*** Data for analysis ***

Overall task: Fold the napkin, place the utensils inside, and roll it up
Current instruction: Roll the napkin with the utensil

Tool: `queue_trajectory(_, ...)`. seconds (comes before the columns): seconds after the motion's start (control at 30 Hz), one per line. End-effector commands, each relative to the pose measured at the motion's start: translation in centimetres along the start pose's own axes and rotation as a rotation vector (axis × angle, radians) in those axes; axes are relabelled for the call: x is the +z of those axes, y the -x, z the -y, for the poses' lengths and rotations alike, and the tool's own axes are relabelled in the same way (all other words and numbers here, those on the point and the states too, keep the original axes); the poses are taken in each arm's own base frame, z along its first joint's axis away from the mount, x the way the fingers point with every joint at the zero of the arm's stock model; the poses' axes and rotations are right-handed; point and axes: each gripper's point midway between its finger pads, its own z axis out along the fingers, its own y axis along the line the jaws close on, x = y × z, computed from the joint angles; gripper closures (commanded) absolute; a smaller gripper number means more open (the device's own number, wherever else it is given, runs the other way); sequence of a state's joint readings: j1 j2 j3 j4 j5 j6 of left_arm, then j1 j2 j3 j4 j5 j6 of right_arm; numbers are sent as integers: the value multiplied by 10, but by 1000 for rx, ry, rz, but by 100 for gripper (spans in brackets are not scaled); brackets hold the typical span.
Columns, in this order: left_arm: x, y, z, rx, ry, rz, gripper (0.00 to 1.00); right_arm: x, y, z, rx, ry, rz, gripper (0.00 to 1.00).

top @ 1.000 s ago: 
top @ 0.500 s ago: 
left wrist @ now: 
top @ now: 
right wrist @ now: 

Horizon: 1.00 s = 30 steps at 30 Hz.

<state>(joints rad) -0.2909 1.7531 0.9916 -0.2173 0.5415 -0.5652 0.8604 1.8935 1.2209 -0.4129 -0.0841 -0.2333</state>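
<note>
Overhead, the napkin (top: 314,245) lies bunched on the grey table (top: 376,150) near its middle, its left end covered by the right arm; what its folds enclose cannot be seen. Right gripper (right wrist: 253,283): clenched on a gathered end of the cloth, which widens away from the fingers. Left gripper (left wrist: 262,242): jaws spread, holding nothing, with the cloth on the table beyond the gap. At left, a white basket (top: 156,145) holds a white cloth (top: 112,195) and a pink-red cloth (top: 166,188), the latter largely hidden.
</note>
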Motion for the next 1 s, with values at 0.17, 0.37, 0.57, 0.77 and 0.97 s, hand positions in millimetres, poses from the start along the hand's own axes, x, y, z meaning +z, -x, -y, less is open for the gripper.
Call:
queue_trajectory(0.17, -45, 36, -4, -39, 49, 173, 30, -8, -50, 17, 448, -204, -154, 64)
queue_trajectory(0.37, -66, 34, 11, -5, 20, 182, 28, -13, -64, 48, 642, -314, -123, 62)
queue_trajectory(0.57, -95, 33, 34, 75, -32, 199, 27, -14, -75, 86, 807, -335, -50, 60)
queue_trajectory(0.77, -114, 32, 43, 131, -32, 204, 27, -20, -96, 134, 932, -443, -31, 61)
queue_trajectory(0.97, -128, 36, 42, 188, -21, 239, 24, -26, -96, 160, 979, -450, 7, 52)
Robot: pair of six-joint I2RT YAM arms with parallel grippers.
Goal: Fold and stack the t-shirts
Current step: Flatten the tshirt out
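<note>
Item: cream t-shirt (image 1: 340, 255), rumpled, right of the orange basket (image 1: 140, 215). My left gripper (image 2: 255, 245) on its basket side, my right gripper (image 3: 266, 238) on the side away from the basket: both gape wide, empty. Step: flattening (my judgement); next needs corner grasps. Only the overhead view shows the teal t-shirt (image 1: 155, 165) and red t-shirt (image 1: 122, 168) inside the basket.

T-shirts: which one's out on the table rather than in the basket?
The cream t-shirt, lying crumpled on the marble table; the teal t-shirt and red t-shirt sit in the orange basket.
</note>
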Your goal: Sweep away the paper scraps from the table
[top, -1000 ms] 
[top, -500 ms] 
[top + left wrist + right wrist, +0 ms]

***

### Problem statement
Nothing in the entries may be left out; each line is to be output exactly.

### Response area
Overall task: Fold the napkin, place the utensils inside, and roll it up
Current instruction: Roll the napkin with the utensil

Tool: `queue_trajectory(_, ...)`. seconds (comes before the columns): seconds after the motion's start (control at 30 Hz), one per line. End-effector commands, each relative to the pose measured at the motion's start: translation in centimetres along the start pose's own axes and rotation as a rotation vector (axis × angle, radians) in those axes; axes are relabelled for the call: x is the +z of those axes, y the -x, z the -y, for the poses' lengths and rotations alike, and the tool's own axes are relabelled in the same way (all other words and numbers here, those on the point and the states too, keep the original axes); the poses are taken in each arm's own base frame, z along its first joint's axis away from the mount, x the way the fingers point with every joint at the zero of the arm's stock model; the poses' axes and rotations are right-handed; point and axes: each gripper's point midway between its finger pads, its own z axis out along the fingers, its own y axis along the line the jaws close on, x = y × z, computed from the joint angles; gripper closures (commanded) absolute; a smaller gripper number means more open (the device's own number, wherever else it is given, runs the other way); sequence of a state's joint readings: j1 j2 j3 j4 j5 j6 of left_arm, then j1 j2 j3 j4 j5 j6 of right_arm; numbers are sent as integers: the value multiplied by 10, but by 1000 for rx, ry, rz, but by 100 for gripper (spans in brackets are not scaled); brackets hold the typical span.
Columns, in this order: left_arm: x, y, z, rx, ry, rz, gripper (0.00 to 1.00); right_arm: x, y, z, rx, ry, rz, gripper (0.00 to 1.00).

top @ 1.000 s ago: 
top @ 0.500 s ago: 
left wrist @ now: 
top @ now: 
right wrist @ now: 

Horizon: 1.00 s = 30 steps at 30 Hz.

<state>(joints rad) -0.2909 1.7531 0.9916 -0.2173 0.5415 -0.5652 0.8604 1.8935 1.2209 -0.4129 -0.0841 -0.2333</state>
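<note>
Overhead, the napkin (top: 314,245) lies bunched on the grey table (top: 376,150) near its middle, its left end covered by the right arm; what its folds enclose cannot be seen. Right gripper (right wrist: 253,283): clenched on a gathered end of the cloth, which widens away from the fingers. Left gripper (left wrist: 262,242): jaws spread, holding nothing, with the cloth on the table beyond the gap. At left, a white basket (top: 156,145) holds a white cloth (top: 112,195) and a pink-red cloth (top: 166,188), the latter largely hidden.
</note>
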Motion for the next 1 s, with values at 0.17, 0.37, 0.57, 0.77 and 0.97 s, hand positions in millimetres, poses from the start along the hand's own axes, x, y, z meaning +z, -x, -y, less is open for the gripper.
Call:
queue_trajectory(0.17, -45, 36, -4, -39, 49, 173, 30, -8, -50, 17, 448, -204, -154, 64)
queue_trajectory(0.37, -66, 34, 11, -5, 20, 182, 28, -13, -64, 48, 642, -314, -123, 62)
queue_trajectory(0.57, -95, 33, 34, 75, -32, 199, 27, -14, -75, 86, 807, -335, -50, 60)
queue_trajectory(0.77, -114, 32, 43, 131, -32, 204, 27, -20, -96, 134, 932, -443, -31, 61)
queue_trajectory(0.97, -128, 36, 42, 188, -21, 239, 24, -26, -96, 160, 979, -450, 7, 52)
Robot: pair of six-joint I2RT YAM arms with parallel grippers.
Goal: Fold and stack the t-shirts
Current step: Flatten the tshirt out
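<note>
Item: cream t-shirt (image 1: 340, 255), rumpled, right of the orange basket (image 1: 140, 215). My left gripper (image 2: 255, 245) on its basket side, my right gripper (image 3: 266, 238) on the side away from the basket: both gape wide, empty. Step: flattening (my judgement); next needs corner grasps. Only the overhead view shows the teal t-shirt (image 1: 155, 165) and red t-shirt (image 1: 122, 168) inside the basket.

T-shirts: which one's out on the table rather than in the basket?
The cream t-shirt, lying crumpled on the marble table; the teal t-shirt and red t-shirt sit in the orange basket.
</note>
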Your goal: Sweep away the paper scraps from the table
[top, -1000 ms] 
[top, -500 ms] 
[top + left wrist + right wrist, +0 ms]

This completes the response.